▶ Work to complete
Exact copies of all the entries are needed.

▶ Recorded data
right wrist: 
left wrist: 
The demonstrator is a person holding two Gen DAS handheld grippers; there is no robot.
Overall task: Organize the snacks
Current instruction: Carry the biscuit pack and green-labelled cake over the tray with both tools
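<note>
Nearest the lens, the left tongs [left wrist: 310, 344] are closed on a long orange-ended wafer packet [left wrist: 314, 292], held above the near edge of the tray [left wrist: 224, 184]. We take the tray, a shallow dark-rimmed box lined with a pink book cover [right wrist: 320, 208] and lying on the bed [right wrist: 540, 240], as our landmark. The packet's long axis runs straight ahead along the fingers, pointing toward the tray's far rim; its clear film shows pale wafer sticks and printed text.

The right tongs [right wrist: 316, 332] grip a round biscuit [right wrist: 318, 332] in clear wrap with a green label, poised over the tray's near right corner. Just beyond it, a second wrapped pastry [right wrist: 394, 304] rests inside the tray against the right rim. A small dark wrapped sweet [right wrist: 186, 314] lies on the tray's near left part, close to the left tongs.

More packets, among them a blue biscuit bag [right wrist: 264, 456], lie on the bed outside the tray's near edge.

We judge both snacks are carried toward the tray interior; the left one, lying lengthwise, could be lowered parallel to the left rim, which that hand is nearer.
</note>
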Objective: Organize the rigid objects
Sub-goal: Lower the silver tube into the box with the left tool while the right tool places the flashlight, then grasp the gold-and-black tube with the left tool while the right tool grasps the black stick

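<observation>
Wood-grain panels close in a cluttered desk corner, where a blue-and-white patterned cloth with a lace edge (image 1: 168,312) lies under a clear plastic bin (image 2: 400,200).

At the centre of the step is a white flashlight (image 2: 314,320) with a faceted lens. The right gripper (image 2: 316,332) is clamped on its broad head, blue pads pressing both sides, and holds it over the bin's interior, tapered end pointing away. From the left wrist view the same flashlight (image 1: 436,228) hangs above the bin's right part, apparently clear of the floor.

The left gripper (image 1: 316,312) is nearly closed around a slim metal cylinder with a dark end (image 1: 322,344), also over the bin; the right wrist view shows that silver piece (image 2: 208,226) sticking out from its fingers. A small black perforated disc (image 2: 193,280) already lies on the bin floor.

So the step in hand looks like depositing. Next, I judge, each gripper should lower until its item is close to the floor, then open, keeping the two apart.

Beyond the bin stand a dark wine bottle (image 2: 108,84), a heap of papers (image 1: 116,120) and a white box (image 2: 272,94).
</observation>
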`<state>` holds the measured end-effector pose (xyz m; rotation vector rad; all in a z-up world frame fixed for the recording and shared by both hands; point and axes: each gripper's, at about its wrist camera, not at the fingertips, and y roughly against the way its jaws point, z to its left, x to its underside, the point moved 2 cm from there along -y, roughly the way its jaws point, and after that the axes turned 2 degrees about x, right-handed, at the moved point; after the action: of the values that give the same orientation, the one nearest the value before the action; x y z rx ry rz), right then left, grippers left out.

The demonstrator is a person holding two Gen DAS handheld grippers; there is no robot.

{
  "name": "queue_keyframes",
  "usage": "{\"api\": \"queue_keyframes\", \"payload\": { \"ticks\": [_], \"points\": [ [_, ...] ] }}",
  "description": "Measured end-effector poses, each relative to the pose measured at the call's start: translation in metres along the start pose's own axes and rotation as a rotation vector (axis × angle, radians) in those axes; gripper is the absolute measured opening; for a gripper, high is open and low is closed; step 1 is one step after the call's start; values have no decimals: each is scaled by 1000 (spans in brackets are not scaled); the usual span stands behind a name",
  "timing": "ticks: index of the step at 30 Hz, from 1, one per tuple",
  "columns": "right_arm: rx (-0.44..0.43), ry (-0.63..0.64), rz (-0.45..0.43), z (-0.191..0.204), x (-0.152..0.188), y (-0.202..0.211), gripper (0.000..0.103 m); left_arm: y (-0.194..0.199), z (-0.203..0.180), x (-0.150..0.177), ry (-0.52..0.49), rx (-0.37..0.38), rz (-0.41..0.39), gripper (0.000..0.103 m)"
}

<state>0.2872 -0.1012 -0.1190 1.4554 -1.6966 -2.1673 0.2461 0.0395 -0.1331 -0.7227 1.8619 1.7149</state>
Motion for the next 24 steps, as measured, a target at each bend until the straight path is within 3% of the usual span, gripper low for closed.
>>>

▶ Worked solution
right wrist: 
left wrist: 
The demonstrator is a person holding two Gen DAS handheld grippers; there is no robot.
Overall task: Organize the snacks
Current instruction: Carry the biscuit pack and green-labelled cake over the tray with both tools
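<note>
Nearest the lens, the left tongs [left wrist: 310, 344] are closed on a long orange-ended wafer packet [left wrist: 314, 292], held above the near edge of the tray [left wrist: 224, 184]. We take the tray, a shallow dark-rimmed box lined with a pink book cover [right wrist: 320, 208] and lying on the bed [right wrist: 540, 240], as our landmark. The packet's long axis runs straight ahead along the fingers, pointing toward the tray's far rim; its clear film shows pale wafer sticks and printed text.

The right tongs [right wrist: 316, 332] grip a round biscuit [right wrist: 318, 332] in clear wrap with a green label, poised over the tray's near right corner. Just beyond it, a second wrapped pastry [right wrist: 394, 304] rests inside the tray against the right rim. A small dark wrapped sweet [right wrist: 186, 314] lies on the tray's near left part, close to the left tongs.

More packets, among them a blue biscuit bag [right wrist: 264, 456], lie on the bed outside the tray's near edge.

We judge both snacks are carried toward the tray interior; the left one, lying lengthwise, could be lowered parallel to the left rim, which that hand is nearer.
</note>
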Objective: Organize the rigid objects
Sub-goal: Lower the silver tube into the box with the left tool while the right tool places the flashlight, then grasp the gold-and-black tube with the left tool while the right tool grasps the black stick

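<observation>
Wood-grain panels close in a cluttered desk corner, where a blue-and-white patterned cloth with a lace edge (image 1: 168,312) lies under a clear plastic bin (image 2: 400,200).

At the centre of the step is a white flashlight (image 2: 314,320) with a faceted lens. The right gripper (image 2: 316,332) is clamped on its broad head, blue pads pressing both sides, and holds it over the bin's interior, tapered end pointing away. From the left wrist view the same flashlight (image 1: 436,228) hangs above the bin's right part, apparently clear of the floor.

The left gripper (image 1: 316,312) is nearly closed around a slim metal cylinder with a dark end (image 1: 322,344), also over the bin; the right wrist view shows that silver piece (image 2: 208,226) sticking out from its fingers. A small black perforated disc (image 2: 193,280) already lies on the bin floor.

So the step in hand looks like depositing. Next, I judge, each gripper should lower until its item is close to the floor, then open, keeping the two apart.

Beyond the bin stand a dark wine bottle (image 2: 108,84), a heap of papers (image 1: 116,120) and a white box (image 2: 272,94).
</observation>
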`<state>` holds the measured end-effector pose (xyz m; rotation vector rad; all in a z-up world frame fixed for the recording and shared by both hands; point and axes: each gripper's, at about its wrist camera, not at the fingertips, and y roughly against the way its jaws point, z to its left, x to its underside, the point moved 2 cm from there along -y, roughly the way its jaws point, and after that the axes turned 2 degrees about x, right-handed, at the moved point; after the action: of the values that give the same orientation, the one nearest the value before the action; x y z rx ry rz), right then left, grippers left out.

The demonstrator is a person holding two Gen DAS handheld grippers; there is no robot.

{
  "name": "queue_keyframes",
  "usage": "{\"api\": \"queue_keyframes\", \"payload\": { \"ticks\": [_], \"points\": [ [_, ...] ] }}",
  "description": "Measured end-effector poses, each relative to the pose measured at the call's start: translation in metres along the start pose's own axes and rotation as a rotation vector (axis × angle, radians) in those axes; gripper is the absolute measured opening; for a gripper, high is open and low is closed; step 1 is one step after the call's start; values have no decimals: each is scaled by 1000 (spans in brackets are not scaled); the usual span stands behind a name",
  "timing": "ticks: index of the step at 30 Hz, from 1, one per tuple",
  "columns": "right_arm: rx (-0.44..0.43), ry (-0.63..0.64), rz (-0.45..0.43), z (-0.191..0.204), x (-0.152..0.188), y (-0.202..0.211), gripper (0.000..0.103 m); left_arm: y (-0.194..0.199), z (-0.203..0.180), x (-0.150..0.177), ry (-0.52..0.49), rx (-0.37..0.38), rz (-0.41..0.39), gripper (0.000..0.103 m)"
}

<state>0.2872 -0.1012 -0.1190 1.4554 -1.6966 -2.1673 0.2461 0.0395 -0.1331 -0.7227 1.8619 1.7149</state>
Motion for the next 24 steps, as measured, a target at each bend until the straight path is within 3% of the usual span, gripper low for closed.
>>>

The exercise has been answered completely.